Indication 1 - for the treatment of relapsed and refractory multiple myeloma
approved February 2013
The recommended dosage of Pomalyst is 4 mg once daily orally with or without food on Days 1 through 21 of each 28-day cycle until disease progression. Give Pomalyst in combination with dexamethasone.
Clinical Trial Results
The FDA approval of Pomalyst was based on a multicenter, randomized open label study in 221 subjects with relapsed multiple myeloma who were refractory to their last myeloma therapy and had received lenalidomide and bortezomib. The subjects received Pomalyst 4 mg, once daily for 21 of 28 days, until disease progression, alone and in combination with Low dose Dex (40 mg per day given only on Days 1, 8, 15 and 22 of each 28-day cycle for patients 75 years or younger, or 20mg per day given only on Days 1, 8, 15 and 22 of each 28-day cycle for patients greater than 75 years of age). Subjects in the Pomalyst alone arm were allowed to add Low dose Dex upon disease progression. The overall response rate was 29.2% vs. 7.4%, the complete response was 0.9% vs. 0.0% and the partial response was 28.3% vs. 7.4% in the Pomalyst + low dose dex arm vs. the Pomalyst alone arm, respectively.
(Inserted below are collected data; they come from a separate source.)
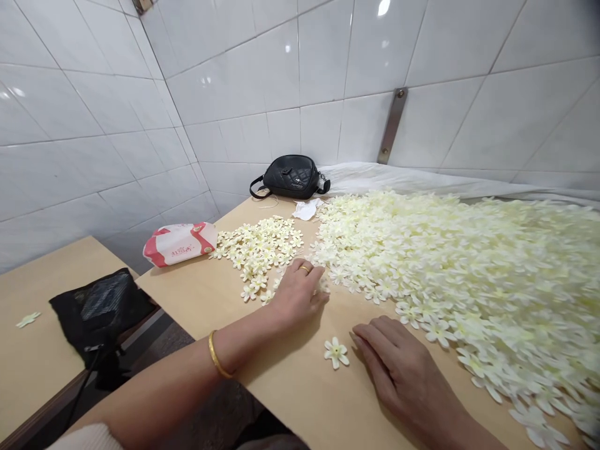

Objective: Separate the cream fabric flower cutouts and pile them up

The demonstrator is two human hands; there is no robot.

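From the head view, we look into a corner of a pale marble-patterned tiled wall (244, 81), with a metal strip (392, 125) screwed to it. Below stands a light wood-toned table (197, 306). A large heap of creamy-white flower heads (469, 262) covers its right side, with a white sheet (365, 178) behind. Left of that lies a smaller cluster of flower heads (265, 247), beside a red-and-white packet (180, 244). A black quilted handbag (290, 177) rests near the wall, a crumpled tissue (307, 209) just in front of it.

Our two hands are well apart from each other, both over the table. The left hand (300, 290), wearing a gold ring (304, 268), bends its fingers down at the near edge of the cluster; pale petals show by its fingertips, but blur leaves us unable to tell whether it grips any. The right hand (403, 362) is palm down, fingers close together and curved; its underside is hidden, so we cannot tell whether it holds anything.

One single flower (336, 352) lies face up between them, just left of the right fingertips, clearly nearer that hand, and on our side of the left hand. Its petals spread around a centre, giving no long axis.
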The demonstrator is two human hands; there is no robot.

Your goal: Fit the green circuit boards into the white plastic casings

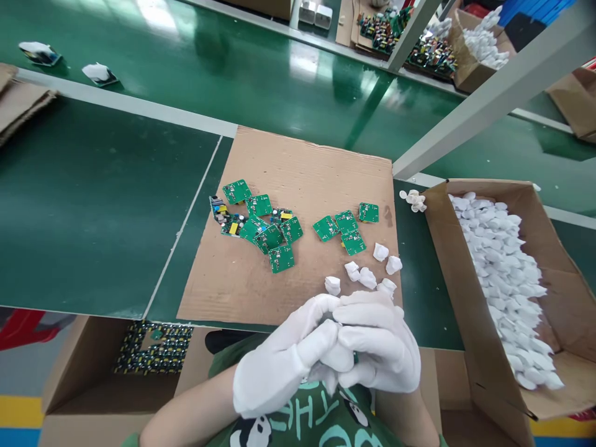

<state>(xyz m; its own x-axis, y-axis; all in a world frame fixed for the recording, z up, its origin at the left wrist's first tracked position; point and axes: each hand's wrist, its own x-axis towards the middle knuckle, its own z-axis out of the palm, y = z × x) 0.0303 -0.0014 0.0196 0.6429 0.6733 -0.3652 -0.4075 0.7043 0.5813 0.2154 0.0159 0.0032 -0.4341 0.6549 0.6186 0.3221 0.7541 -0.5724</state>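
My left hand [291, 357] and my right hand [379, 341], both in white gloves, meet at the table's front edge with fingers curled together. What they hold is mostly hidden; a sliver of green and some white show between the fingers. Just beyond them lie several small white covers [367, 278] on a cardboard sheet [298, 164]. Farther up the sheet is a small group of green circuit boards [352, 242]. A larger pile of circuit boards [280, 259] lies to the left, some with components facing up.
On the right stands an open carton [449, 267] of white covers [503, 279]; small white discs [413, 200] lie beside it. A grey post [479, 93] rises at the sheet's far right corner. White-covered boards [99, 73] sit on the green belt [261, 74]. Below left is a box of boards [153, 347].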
Indication 2 - for AIDS-Related and HIV-Negative Kaposi Sarcoma
approved May 2020
The recommended dosage of Pomalyst is 5 mg once daily taken orally with or without food on Days 1 through 21 of each 28-day cycle until disease progression or unacceptable toxicity. Continue HAART as HIV treatment in patients with AIDS-related Kaposi sarcoma.
Clinical Trial Results
The FDA granted accelerated approval to Pomalyst for patients with AIDS-related Kaposi sarcoma whose disease has become resistant to highly active antiretroviral therapy (HAART), or in patients with Kaposi sarcoma who are HIV-negative was based on overall response rates observed in a Phase 1/2 open label, single-arm clinical trial (12-C-0047). Continued approval may be contingent upon verification and description of clinical benefit in a confirmatory trial. A total of 28 patients (18 HIV-positive, 10 HIV-negative) received 5 mg of Pomalyst, once daily for 21 of 28-day cycles, until disease progression or unacceptable toxicity. All HIV-positive patients continued concomitant highly active antiretroviral therapy (HAART). The trial excluded patients with symptomatic pulmonary or visceral Kaposi sarcoma, history of venous or arterial thromboembolism, or procoagulant disorders. The primary endpoint of the study was overall response rate (ORR), which included complete response (CR), clinical complete response (cCR) and partial response (PR), as assessed by investigators according to the AIDS Clinical Trial Group (ACTG) Oncology Committee response criteria for Kaposi sarcoma. For all patients, the ORR was 71%, with 14% (4/28) of patients achieving CR and 57% (16/28) of patients achieving a PR, respectively. The median duration of response for all patients was 12.1 months. Additionally, half (50%) of patients who responded maintained a response at more than 12 months.